Exercise directions - Find the lines below that contain the string "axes". Copy each one.

*** Block opens ***

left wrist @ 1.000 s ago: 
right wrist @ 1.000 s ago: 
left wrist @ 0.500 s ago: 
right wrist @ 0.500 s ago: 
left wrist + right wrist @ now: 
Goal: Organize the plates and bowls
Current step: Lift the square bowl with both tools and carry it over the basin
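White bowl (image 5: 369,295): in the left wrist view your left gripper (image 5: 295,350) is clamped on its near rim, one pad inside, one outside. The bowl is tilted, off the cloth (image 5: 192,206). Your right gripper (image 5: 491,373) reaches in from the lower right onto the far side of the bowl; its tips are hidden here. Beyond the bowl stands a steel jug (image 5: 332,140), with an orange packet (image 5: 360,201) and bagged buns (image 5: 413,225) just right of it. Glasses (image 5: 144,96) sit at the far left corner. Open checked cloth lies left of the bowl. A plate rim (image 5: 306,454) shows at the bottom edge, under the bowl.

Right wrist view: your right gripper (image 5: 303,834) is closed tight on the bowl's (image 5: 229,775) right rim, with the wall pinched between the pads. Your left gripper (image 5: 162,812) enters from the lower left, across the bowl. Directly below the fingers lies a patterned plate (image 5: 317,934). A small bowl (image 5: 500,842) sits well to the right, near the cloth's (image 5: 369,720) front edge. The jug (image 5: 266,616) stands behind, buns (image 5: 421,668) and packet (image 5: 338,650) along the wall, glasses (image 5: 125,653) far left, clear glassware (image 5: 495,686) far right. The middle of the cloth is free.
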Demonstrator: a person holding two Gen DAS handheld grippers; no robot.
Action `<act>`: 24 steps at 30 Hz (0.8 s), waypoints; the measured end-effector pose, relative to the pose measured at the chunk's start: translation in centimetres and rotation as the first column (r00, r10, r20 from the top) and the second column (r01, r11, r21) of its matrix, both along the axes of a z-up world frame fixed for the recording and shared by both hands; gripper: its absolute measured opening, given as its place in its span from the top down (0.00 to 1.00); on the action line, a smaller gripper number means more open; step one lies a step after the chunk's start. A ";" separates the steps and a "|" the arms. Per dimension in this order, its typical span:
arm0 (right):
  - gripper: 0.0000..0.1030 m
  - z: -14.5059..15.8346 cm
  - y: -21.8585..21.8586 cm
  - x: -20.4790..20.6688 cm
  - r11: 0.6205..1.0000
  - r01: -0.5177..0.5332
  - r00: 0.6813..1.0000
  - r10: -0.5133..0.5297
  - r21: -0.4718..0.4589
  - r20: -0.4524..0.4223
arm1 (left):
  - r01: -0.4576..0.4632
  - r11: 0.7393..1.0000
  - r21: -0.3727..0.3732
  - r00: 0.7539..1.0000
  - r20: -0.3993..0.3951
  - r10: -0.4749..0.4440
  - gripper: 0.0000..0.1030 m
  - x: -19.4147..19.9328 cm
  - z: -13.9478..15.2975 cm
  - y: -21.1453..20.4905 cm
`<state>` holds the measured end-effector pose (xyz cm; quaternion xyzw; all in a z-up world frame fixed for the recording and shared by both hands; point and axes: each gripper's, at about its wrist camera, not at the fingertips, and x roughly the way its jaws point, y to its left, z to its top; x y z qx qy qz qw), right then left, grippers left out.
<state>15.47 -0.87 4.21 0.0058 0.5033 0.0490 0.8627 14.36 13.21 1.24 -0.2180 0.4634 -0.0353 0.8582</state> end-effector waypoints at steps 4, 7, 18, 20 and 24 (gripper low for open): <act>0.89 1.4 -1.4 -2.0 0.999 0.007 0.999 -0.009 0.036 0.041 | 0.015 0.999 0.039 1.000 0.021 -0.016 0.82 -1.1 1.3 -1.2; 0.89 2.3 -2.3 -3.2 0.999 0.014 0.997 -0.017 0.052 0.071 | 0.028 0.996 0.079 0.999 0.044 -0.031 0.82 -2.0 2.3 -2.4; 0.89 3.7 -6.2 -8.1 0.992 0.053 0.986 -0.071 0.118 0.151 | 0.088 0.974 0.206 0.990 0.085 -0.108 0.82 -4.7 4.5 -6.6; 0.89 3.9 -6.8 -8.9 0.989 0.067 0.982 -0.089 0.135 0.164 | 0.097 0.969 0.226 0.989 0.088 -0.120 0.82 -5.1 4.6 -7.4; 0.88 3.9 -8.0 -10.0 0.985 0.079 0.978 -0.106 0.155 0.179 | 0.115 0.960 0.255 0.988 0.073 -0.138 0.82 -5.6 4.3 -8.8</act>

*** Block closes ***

Exercise solution -
Action `<act>`: 24 steps at 30 Hz (0.8 s), waypoints; the measured end-effector pose, relative to the pose measured at the chunk's start: translation in centimetres and rotation as the first column (r00, r10, r20 from the top) and the second column (r01, r11, r21) of its matrix, both along the axes of a z-up world frame fixed for the recording and shared by both hands; gripper: its absolute measured opening, given as its place in its span from the top down (0.00 to 1.00); on the action line, a smaller gripper number means more open; step one lies a step after the chunk's start. A ";" separates the steps and a "|" the arms. Per dimension in this order, its typical span:
`<state>` holds the measured end-effector pose (xyz cm; quaternion xyzw; all in a z-up world frame fixed for the recording and shared by both hands; point and axes: each gripper's, at about its wrist camera, not at the fingertips, and x roughly the way its jaws point, y to its left, z to its top; x y z qx qy qz qw), right then left, grippers left out.

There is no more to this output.